LA BIRMANIE, LE THIBET, LES PROVINCES OCCIDENTALES DE LA CHINE. [1]

La seconde partie de cette étude a montré pourquoi l’empire anglo-indien n’a fait aucun progrès au nord-ouest depuis vingt ans. Un pays montagneux et peu fertile, des populations clair-semées et belliqueuses, ne sont pas pour tenter une puissance à laquelle appartiennent déjà les riches vallées du Gange et de l’Indus.

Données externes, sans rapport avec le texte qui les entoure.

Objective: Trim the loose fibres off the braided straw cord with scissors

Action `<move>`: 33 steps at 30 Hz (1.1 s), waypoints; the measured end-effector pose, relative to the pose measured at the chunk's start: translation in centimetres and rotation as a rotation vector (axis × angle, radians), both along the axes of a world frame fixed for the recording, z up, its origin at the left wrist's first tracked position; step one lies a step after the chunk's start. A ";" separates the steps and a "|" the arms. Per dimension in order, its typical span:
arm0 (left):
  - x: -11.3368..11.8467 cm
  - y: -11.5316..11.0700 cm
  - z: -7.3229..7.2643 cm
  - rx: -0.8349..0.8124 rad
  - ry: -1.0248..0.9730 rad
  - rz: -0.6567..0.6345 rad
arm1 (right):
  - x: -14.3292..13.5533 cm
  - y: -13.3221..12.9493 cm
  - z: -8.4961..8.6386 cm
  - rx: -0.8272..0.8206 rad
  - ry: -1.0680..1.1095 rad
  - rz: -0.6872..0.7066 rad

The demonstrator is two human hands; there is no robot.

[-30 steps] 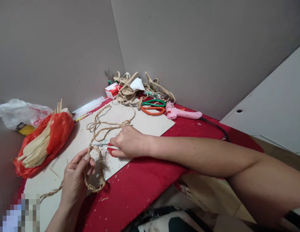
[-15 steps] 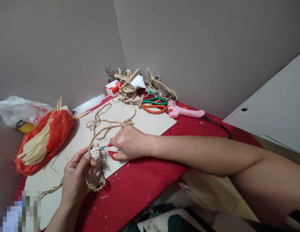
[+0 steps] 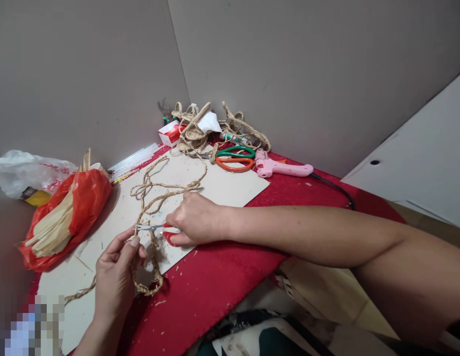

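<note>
Between the thumb and fingers of my left hand [image 3: 117, 267] is a braided straw rope [image 3: 156, 257], which loops down to the right of the hand and trails over the white board [image 3: 185, 170]. My right hand [image 3: 191, 220] is closed on the red handles of small scissors [image 3: 169, 236]. Their blades point left, slightly parted, and meet the rope just above my left fingertips. More of the rope lies in loose loops beyond both hands, and one length comes out left of my left wrist.
An orange-red bag [image 3: 91, 198] of pale husks lies at left beside a clear plastic bag [image 3: 33, 173]. At the back are coiled ropes [image 3: 195, 133], scissors with green and orange handles [image 3: 235, 164], and a pink glue gun [image 3: 284, 168] with a black cord. Red cloth [image 3: 200, 291] covers the table.
The scissor blades have shifted slightly left against the rope and look more parted. Both hands keep their grip. The camera view has moved a little.
</note>
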State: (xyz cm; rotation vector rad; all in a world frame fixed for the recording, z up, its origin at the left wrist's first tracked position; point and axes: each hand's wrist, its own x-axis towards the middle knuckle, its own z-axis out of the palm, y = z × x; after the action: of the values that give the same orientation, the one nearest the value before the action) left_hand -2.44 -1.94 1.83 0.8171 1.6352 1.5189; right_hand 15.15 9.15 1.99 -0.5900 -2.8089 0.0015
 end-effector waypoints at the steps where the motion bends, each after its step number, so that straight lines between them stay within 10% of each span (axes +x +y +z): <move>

Des considérations stratégiques eussent seules justifié de nouvelles conquêtes dans la direction du bassin de l’Aral ; mais qui ne sait que la Grande-Bretagne ne veut plus croire à la guerre ? Sa diplomatie, hors d’Europe du moins, n’a plus qu’un programme : ouvrir de nouveaux marchés au commerce, chercher de nouveaux consommateurs. Sa politique n’est plus guidée que par l’intérêt des fabricans de Manchester, de Sheffield et de Nottingham. Cela étant, ce sont des consuls et non des ambassadeurs qu’elle doit envoyer, aux nations étrangères. Le gouvernement de Calcutta, comme celui de la mère-patrie, s’inspire de ces principes économiques. Les relations qu’il a voulu se créer au-delà de ses frontières orientales avec la Birmanie, le Thibet, le Yunnan, le Turkestan oriental, ont eu pour unique but en apparence de favoriser l’échange des marchandises. Pourtant on trouvera sans doute que le récit n’en est pas dépourvu d’intérêt, car il nous conduit en des pays dont l’histoire

  1. Voyez la Revue du 1er et du 15 mars.